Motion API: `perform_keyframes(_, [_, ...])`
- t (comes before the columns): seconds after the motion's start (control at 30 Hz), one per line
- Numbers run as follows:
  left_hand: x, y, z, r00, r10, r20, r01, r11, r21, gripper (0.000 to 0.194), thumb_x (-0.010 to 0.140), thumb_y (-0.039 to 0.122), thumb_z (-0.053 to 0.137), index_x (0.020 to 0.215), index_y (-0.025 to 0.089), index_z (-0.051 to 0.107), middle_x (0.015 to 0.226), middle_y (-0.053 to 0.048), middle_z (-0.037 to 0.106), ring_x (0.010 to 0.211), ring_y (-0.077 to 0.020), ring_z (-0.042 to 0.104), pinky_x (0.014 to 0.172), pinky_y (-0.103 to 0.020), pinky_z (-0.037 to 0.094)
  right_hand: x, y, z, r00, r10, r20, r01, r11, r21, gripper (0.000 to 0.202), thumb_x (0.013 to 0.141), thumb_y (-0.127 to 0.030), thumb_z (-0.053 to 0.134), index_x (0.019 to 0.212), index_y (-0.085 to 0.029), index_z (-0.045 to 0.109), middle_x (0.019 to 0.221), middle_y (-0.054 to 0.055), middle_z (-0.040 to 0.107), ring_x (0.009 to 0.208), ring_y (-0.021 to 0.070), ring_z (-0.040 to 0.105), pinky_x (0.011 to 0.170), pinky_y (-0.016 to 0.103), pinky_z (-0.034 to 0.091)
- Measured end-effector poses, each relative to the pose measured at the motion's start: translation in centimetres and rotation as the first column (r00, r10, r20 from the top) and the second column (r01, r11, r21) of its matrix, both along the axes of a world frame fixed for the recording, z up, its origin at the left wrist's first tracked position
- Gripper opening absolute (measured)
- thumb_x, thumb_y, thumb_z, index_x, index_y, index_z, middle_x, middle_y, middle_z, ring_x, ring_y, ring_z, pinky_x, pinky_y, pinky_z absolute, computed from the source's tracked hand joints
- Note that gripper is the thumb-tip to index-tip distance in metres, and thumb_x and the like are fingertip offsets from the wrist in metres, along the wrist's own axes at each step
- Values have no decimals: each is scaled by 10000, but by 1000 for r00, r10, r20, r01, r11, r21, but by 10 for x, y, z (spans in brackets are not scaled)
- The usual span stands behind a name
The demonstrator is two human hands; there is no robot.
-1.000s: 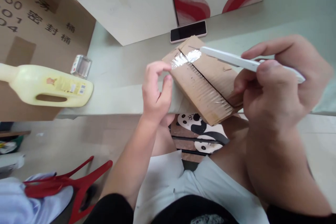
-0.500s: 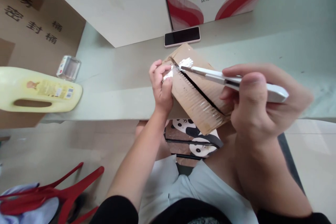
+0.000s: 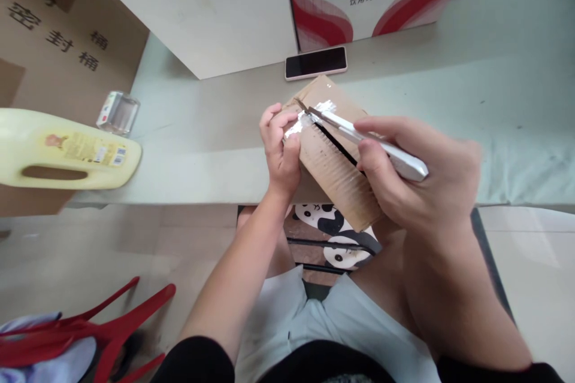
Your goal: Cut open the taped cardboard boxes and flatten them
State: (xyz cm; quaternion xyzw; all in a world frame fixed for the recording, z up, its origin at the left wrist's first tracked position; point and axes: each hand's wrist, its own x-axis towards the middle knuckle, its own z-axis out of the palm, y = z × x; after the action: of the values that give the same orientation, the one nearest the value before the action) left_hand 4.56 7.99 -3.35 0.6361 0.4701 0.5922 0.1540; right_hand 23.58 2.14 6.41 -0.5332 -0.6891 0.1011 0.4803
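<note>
A taped cardboard box (image 3: 335, 176) rests at the table's front edge, tilted, with a dark slit running along its top seam. My left hand (image 3: 283, 146) grips the box's left corner, fingers bent over the top. In my right hand (image 3: 417, 173) is a white utility knife (image 3: 399, 158), held between thumb and fingers. Its blade tip touches the tape near the far end of the seam, close to my left fingers. Shiny clear tape lies on both sides of the blade. My right hand hides the near right part of the box.
Behind the box lies a phone (image 3: 316, 63), before a white carton with red print (image 3: 368, 12). To the left are a pale yellow jug (image 3: 67, 152), a small clear container (image 3: 118, 112) and a big brown carton (image 3: 76, 66). A red chair (image 3: 112, 329) stands lower left.
My right hand has moved left with the knife, bringing the blade slightly farther up the seam. My left hand keeps its hold on the box; the whole view has shifted slightly.
</note>
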Motion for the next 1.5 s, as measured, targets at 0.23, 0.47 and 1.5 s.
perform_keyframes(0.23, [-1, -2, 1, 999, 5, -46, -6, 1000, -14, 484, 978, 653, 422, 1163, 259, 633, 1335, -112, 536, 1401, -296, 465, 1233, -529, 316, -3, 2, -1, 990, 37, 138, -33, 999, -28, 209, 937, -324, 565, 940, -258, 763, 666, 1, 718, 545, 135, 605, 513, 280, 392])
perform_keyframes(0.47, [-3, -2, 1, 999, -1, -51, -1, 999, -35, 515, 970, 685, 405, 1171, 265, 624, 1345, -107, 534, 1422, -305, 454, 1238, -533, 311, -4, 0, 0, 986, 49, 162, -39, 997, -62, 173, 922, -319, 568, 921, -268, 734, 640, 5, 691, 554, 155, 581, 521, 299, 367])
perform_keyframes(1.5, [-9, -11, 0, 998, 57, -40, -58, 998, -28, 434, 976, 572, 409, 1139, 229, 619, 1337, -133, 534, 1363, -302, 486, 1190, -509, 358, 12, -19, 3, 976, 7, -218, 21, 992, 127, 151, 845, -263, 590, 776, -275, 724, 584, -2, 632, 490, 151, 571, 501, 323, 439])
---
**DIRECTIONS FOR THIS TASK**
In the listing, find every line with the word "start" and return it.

**TASK OUTPUT**
- t (comes before the columns): seconds after the motion's start (control at 30 Hz), one per line
- Measured end-effector poses, each relative to the pose measured at the motion's start: translation in centimetres and rotation as the first column (r00, r10, r20 from the top) and the second column (r01, r11, r21) of its matrix, both along the axes of a world frame fixed for the recording, z up, its origin at the left wrist's first tracked position

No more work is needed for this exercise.